Thanks a lot for your help!


----------



## garys

You may need to move this to the FTA (Free To Air) section. This section is specifically for Dish Network (a completely different setup and equipment). Your answers would be answered quicker and better in the section dealing with your needs.


----------



## sergimari

Ok thanks garys, will do that!


----------



## yogi

How about PRODELIN Dishes
http://www.satellitedish.com/cata0059.htm


----------



## kenglish

This guy carries lots of stuff, and is very knowledgeable:

http://www.satellitesuperstore.com/


----------



## Rafael

sergimari said:


> Hello all,
> 
> My company needs to have a 1.8m dish to downlink some channels once in a while (from Eutelsat 7ºE for instance), and although I am a newbie in sat related issues, I've been told to get the whole setup together so that's why I'm asking for your help.
> 
> Any specific ones you would recommend then? We are based in London UK so if anyone knows about resellers here that would be greatly appreciated.
> 
> Thanks a lot for your help!


Hello sergimari,

You are actually looking forward to receive Eutelsat 7E?

If so here's a link for the footprint (E.I.R.P.):

http://www.eutelsat.com/satellites/EUTELSAT-7A-coverage.html

What frequency are you planning to receive?

Here is the content of the bird:

http://www.lyngsat.com/Eutelsat-7A.html

looks like 6 ft. (1.8 m) could be a little over dimensioned.....
most likely a 30" should do the trick, but if you need to have more levels to acquire more signal a 4 ft. should give you plenty of stability for commercial use.

If you need more info on the set up post it.

Good Luck!!


----------



## sergimari

Thanks Rafael.

It's not only to receive 7E, but to be able to receive any feed that could be gotten in the UK. Our goal is to be able to downlink any satellite feed that our clients demand and are available in the UK and stream it online for them.

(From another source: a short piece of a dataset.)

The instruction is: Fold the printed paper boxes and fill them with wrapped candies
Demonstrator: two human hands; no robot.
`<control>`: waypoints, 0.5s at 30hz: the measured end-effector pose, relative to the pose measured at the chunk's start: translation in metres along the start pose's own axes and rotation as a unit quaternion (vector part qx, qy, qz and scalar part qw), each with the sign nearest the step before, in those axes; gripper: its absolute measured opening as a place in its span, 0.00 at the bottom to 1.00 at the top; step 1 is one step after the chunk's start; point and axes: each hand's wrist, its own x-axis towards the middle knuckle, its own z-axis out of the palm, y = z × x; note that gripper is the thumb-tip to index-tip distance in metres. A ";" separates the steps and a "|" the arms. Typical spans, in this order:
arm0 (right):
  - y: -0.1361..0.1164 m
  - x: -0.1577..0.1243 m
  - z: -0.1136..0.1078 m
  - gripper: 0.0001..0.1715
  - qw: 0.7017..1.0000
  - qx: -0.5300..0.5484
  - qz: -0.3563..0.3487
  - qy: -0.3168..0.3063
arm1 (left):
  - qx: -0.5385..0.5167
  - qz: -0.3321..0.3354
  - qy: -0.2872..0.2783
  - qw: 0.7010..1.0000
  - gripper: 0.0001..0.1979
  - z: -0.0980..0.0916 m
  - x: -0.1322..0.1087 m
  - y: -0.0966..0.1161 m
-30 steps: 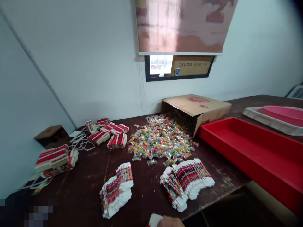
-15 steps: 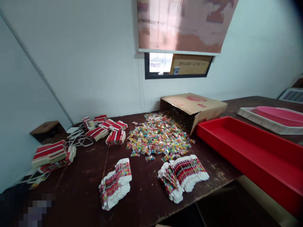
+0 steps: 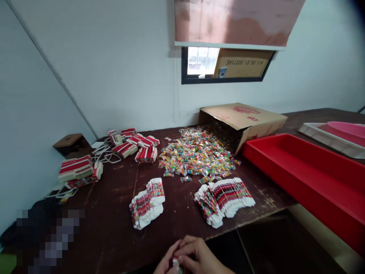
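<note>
At the bottom edge, my left hand (image 3: 167, 259) and my right hand (image 3: 199, 254) come together around a small red-and-white carton (image 3: 175, 262). The fingers of both are closed on it, and much of the carton is hidden by them. Just beyond my hands, a fanned row of flat printed cartons (image 3: 148, 203) lies to the left on the dark table (image 3: 111, 220). To the right, near the table's front edge, lies a second fanned row of cartons (image 3: 232, 197). Behind both rows spreads a heap of small wrapped candies (image 3: 196, 154).
An open cardboard box (image 3: 248, 114) on its side backs the candies. A deep red tray (image 3: 302, 171) occupies the right; a white tray (image 3: 310, 135) stands behind it. Bundled cartons (image 3: 75, 167) and white straps (image 3: 107, 154) lie at the left, beside a wooden box (image 3: 72, 144).
Both my hands have come into view at the bottom, holding a small carton. The camera view has tilted down and turned slightly left. The things on the table look unmoved.
</note>
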 end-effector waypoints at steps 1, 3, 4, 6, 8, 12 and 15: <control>-0.004 -0.004 -0.003 0.15 0.998 -0.041 -0.037 -0.029 | 0.006 0.009 0.004 1.000 0.31 0.004 -0.006 0.003; -0.014 -0.007 -0.012 0.15 0.986 -0.119 -0.084 -0.079 | 0.033 0.010 0.013 0.999 0.33 0.013 -0.015 0.010; -0.019 -0.006 -0.016 0.15 0.979 -0.154 -0.096 -0.098 | 0.050 0.010 0.021 0.998 0.35 0.016 -0.018 0.015; -0.028 0.004 -0.022 0.15 0.958 -0.213 -0.130 -0.144 | 0.084 0.015 0.048 0.995 0.40 0.020 -0.019 0.025; -0.033 0.020 -0.023 0.13 0.924 -0.268 -0.187 -0.199 | 0.105 0.001 0.066 0.992 0.46 0.019 -0.020 0.036; -0.040 0.054 -0.018 0.09 0.869 -0.313 -0.250 -0.290 | 0.080 -0.048 0.027 0.995 0.54 0.015 -0.023 0.050; -0.047 0.071 -0.028 0.11 0.883 -0.240 -0.205 -0.347 | 0.070 -0.027 0.035 0.997 0.50 0.020 -0.026 0.057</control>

I've found that some satellites are really easy to get feeds from, such as Hotbird 13E, but others are really difficult to get with a small (1.2m and smaller) dish, such as 10E. A 1.8m dish would be the safe way to go then I think, correct me if I'm wrong.

Regards.


----------



## P Smith

I've seen 3.6-3.8m (!) Ku dishes on top of many townhouses... it was for expat Brits who live on Cyprus now.


----------



## Rafael

"sergimari" said:


> Thanks Rafael.
> 
> It's not only to receive 7E, but to be able to receive any feed that could be gotten in the UK. Our goal is to be able to downlink any satellite feed that our clients demand and are available in the UK and stream it online for them.
> 
> I've found that some satellites are really easy to get feeds from, such as Hotbird 13E, but others are really difficult to get with a small (1.2m and smaller) dish, such as 10E. A 1.8m dish would be the safe way to go then I think, correct me if I'm wrong.
> 
> Regards.


Hello sergimari,

If you are planning on commercial use not only 1.8 m should be considered, also you could use 2.4 m. Or even larger, It all depends on the footprint of the bird over your reception area.....the thing with ku band is that the wavelength is affected with high density in the clouds and the only way to fight this is with gain, and gain is directly related with size.....also the lnbf is key it must be for high stability and low noise.....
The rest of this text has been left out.